▶ [WORK REQUIRED] From the first line through the line containing "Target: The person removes", transcribe the records exactly and include no other lines.

── DATA SECTION ──

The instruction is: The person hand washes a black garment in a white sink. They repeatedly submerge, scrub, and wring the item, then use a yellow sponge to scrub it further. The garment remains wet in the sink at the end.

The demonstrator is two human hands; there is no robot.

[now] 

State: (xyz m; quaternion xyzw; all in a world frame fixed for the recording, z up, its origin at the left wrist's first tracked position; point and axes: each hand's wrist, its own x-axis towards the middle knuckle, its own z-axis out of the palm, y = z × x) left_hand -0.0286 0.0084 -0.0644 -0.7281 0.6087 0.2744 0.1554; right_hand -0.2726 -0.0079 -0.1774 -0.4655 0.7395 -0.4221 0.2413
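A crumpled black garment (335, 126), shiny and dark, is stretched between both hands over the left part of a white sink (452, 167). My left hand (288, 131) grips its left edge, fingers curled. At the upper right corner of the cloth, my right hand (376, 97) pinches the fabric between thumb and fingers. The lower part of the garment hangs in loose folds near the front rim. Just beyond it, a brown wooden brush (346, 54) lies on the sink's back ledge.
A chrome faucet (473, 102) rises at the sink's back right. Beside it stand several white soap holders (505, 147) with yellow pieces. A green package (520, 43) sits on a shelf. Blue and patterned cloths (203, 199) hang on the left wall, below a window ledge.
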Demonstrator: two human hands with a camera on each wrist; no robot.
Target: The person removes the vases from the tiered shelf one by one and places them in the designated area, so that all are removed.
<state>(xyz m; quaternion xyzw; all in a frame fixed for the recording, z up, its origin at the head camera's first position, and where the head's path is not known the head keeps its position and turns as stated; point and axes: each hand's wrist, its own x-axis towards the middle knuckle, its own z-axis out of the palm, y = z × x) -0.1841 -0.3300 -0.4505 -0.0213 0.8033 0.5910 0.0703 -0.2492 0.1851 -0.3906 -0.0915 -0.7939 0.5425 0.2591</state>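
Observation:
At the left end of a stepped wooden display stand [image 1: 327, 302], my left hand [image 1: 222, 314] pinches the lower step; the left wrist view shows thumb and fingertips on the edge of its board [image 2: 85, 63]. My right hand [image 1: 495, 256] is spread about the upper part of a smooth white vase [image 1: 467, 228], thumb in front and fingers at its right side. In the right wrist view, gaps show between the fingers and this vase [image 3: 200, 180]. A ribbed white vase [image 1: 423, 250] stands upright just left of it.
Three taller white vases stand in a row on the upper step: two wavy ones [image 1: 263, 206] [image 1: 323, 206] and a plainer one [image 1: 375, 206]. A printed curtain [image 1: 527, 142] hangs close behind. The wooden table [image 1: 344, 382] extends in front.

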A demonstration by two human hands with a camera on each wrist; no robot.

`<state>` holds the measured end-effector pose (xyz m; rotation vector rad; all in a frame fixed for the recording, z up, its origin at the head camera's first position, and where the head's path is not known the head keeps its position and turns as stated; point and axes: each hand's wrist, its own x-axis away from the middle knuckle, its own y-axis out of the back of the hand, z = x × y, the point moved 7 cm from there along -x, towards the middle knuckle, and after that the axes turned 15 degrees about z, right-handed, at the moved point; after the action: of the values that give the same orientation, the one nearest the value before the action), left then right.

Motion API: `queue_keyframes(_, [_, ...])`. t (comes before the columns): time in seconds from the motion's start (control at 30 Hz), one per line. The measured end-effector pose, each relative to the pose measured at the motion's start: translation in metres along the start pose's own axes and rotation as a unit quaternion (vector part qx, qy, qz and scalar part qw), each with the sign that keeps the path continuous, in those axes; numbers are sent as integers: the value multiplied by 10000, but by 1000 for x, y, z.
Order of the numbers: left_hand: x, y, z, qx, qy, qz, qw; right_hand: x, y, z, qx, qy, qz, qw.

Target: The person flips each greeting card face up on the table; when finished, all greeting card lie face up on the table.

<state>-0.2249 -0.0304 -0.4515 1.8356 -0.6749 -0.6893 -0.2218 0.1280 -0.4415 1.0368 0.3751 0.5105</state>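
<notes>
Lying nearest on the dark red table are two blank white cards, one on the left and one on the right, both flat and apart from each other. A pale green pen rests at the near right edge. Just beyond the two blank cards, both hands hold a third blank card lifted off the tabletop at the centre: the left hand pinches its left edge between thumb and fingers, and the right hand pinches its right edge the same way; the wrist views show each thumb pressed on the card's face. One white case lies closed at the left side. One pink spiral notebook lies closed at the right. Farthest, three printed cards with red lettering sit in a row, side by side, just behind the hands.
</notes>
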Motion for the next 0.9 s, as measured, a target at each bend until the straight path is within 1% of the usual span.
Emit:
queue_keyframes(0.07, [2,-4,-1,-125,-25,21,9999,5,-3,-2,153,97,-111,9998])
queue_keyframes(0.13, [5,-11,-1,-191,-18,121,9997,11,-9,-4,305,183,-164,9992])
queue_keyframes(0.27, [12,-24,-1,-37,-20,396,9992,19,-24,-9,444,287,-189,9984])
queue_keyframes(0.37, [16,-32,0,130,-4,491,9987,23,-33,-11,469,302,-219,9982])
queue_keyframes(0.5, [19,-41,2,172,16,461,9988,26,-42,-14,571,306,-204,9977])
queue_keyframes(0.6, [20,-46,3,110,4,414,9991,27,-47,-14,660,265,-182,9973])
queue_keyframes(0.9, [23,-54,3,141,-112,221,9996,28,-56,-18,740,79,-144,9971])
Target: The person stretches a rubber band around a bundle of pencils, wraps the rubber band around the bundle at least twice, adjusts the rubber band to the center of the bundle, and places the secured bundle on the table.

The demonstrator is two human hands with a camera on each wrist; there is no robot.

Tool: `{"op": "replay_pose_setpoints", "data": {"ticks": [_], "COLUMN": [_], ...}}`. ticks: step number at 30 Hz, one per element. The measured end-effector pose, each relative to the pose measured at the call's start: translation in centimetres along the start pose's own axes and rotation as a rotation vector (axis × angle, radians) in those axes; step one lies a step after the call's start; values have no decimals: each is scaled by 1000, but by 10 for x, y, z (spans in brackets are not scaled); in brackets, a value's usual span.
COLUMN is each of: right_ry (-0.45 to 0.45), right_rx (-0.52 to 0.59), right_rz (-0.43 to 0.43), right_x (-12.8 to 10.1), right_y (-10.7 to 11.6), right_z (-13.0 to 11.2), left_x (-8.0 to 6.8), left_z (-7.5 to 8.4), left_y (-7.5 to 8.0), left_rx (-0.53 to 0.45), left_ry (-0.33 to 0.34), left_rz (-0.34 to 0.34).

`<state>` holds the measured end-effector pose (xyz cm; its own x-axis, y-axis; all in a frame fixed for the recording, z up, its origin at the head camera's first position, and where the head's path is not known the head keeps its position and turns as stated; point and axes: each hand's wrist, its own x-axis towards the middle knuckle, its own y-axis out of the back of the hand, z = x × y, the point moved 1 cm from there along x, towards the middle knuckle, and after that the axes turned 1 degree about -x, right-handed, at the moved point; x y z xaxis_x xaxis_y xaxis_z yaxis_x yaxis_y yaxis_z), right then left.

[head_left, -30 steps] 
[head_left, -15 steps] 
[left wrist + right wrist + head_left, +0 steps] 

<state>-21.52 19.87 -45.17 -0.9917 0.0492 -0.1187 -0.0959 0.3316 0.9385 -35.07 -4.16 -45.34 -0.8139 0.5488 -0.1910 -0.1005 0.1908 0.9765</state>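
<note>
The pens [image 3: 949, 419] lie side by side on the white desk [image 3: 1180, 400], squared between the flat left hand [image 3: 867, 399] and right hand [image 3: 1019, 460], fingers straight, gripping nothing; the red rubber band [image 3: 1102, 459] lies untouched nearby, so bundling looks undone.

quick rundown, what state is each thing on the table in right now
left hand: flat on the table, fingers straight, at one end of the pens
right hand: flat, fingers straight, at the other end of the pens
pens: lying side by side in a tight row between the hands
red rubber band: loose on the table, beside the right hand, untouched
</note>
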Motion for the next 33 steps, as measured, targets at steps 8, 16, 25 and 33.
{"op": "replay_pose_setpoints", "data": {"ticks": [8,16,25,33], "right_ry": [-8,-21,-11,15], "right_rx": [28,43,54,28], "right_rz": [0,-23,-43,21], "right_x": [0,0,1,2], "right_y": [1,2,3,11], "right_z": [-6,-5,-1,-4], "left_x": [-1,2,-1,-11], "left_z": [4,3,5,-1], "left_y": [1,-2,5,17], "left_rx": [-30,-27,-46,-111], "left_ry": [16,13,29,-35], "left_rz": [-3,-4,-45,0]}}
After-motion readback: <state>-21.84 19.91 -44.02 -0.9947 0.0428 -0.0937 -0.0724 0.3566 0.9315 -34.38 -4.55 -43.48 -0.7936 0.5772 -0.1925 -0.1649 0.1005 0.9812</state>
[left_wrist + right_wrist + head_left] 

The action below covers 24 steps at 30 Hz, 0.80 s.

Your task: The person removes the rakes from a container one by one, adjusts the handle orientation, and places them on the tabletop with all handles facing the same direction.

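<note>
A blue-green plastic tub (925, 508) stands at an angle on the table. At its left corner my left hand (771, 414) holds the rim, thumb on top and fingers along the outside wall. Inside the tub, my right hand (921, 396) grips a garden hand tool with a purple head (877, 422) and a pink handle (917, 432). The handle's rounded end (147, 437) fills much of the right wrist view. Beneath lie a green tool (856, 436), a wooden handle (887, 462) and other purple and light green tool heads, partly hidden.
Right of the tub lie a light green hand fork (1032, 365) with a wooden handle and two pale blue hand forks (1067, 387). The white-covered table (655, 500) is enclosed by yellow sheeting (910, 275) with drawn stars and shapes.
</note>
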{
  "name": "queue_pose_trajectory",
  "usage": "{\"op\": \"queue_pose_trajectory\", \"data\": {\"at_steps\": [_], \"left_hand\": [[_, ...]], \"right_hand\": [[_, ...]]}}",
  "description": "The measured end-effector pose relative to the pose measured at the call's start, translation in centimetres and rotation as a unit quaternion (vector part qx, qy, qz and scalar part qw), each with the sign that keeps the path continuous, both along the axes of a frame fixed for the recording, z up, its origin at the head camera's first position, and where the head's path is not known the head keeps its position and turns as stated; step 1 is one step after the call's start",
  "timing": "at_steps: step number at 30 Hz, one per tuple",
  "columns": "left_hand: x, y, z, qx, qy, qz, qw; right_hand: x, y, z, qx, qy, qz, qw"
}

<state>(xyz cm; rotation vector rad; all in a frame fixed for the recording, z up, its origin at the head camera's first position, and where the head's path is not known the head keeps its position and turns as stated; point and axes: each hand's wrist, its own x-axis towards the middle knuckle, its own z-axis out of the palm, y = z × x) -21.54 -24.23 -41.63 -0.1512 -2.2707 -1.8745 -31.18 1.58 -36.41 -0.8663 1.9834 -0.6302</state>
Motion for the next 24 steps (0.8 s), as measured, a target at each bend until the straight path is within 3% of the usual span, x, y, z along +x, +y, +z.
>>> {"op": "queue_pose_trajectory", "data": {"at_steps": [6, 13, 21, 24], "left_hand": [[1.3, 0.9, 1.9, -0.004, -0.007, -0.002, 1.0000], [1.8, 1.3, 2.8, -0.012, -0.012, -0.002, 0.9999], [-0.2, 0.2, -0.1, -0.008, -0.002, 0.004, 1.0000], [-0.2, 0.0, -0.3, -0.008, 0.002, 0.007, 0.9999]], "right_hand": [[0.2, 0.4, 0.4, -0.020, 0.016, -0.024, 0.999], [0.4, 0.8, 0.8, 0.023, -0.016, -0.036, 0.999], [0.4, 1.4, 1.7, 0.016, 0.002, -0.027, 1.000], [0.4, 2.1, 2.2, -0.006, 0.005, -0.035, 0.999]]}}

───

▶ [RESULT FOR THIS EXERCISE]
The instruction is: The person hand washes a black garment in a white sink. They repeatedly submerge, scrub, and wring the item, then use a yellow sponge to scrub it further. The garment remains wet in the sink at the end.

The demonstrator is two human hands; there is no robot.

[now] 

State: (xyz m; quaternion xyzw; all in a world frame fixed for the recording, z up, its origin at the left wrist's first tracked position; point and axes: each hand's wrist, its own x-axis towards the middle knuckle, its own z-axis out of the palm, y = z × x) left_hand -0.0286 0.0084 -0.0644 -0.7281 0.6087 0.2744 0.1554; right_hand -0.2726 -0.0079 -0.1774 -0.4655 0.7395 -0.4221 0.2413
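A crumpled black garment (335, 126), shiny and dark, is stretched between both hands over the left part of a white sink (452, 167). My left hand (288, 131) grips its left edge, fingers curled. At the upper right corner of the cloth, my right hand (376, 97) pinches the fabric between thumb and fingers. The lower part of the garment hangs in loose folds near the front rim. Just beyond it, a brown wooden brush (346, 54) lies on the sink's back ledge.
A chrome faucet (473, 102) rises at the sink's back right. Beside it stand several white soap holders (505, 147) with yellow pieces. A green package (520, 43) sits on a shelf. Blue and patterned cloths (203, 199) hang on the left wall, below a window ledge.
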Demonstrator: two human hands with a camera on each wrist; no robot.
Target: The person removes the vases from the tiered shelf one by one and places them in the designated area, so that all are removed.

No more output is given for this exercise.